In the current study, we investigated these diverse hypotheses about the functional relevance of subdivisions of left and right IFOF using a semantic Go/No-Go task. In semantic conditions, decisions to produce or withhold a prepotent button press response were made on the basis of conceptual content (whether a visually-presented stimulus was an animal or a man-made object), while in non-semantic conditions, these decisions were based on the shape of the box enclosing scrambled images, such that semantic access was not necessary for the task. The semantic conditions also compared written words and pictures, to allow us to consider the extent to which effects related to language, transmodal aspects of semantic cognition or visual semantic processes necessary only for pictorial tasks.
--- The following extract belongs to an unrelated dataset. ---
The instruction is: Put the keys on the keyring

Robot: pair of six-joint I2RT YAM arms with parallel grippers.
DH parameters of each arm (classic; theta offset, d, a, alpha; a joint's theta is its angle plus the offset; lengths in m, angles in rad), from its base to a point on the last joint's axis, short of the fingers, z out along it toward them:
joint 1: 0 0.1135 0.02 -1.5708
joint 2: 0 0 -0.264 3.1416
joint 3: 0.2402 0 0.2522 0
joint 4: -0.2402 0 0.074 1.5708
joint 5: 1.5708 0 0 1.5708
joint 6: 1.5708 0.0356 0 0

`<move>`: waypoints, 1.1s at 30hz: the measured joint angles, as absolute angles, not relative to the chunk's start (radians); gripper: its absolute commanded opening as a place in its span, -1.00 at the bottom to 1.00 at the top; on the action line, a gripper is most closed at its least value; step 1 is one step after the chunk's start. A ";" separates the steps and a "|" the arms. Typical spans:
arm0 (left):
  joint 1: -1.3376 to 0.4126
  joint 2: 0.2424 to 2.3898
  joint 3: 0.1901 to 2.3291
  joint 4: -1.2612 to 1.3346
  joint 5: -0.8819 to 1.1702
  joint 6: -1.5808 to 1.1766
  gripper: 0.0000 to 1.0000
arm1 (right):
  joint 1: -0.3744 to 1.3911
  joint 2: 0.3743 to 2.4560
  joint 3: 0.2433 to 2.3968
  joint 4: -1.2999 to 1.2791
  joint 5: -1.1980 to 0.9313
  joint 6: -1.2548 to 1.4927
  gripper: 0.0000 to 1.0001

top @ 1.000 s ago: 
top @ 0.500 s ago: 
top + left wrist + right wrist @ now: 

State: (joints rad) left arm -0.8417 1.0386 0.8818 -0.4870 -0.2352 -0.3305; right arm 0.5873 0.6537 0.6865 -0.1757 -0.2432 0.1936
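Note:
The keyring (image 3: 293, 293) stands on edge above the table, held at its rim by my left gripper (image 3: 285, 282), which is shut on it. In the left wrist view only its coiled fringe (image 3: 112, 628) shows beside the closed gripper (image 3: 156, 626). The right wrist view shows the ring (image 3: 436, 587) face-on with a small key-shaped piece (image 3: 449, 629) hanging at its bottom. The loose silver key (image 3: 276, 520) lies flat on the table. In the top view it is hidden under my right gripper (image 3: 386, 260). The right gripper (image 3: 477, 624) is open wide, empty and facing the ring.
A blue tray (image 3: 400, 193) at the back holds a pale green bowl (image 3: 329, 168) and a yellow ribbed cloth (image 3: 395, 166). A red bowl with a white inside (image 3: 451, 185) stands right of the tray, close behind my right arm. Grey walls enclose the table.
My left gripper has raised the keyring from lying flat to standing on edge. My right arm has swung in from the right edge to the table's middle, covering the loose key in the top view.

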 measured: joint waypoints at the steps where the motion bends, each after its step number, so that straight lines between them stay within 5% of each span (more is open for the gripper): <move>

Semantic Go/No-go efficiency should show an association with tracts that link visual inputs to conceptual regions needed to select an appropriate response on the basis of meaning, particularly for verbal trials, since written word inputs do not contain any superficial cues to the behaviorally-relevant categorical distinction, unlike pictures. In contrast, behavioural efficiency for both semantic and non-semantic Go/No-Go tasks is expected to relate to tracts that connect visual regions to dorsal parts of prefrontal cortex supporting action selection and inhibition. In summary, given the distinct anatomy of dorsal and ventral IFOF, we expected dorsal IFOF to be relevant to visually-guided Go/No-Go behaviour across semantic and non-semantic domains, while ventral IFOF was expected to be associated with controlled semantic behaviour.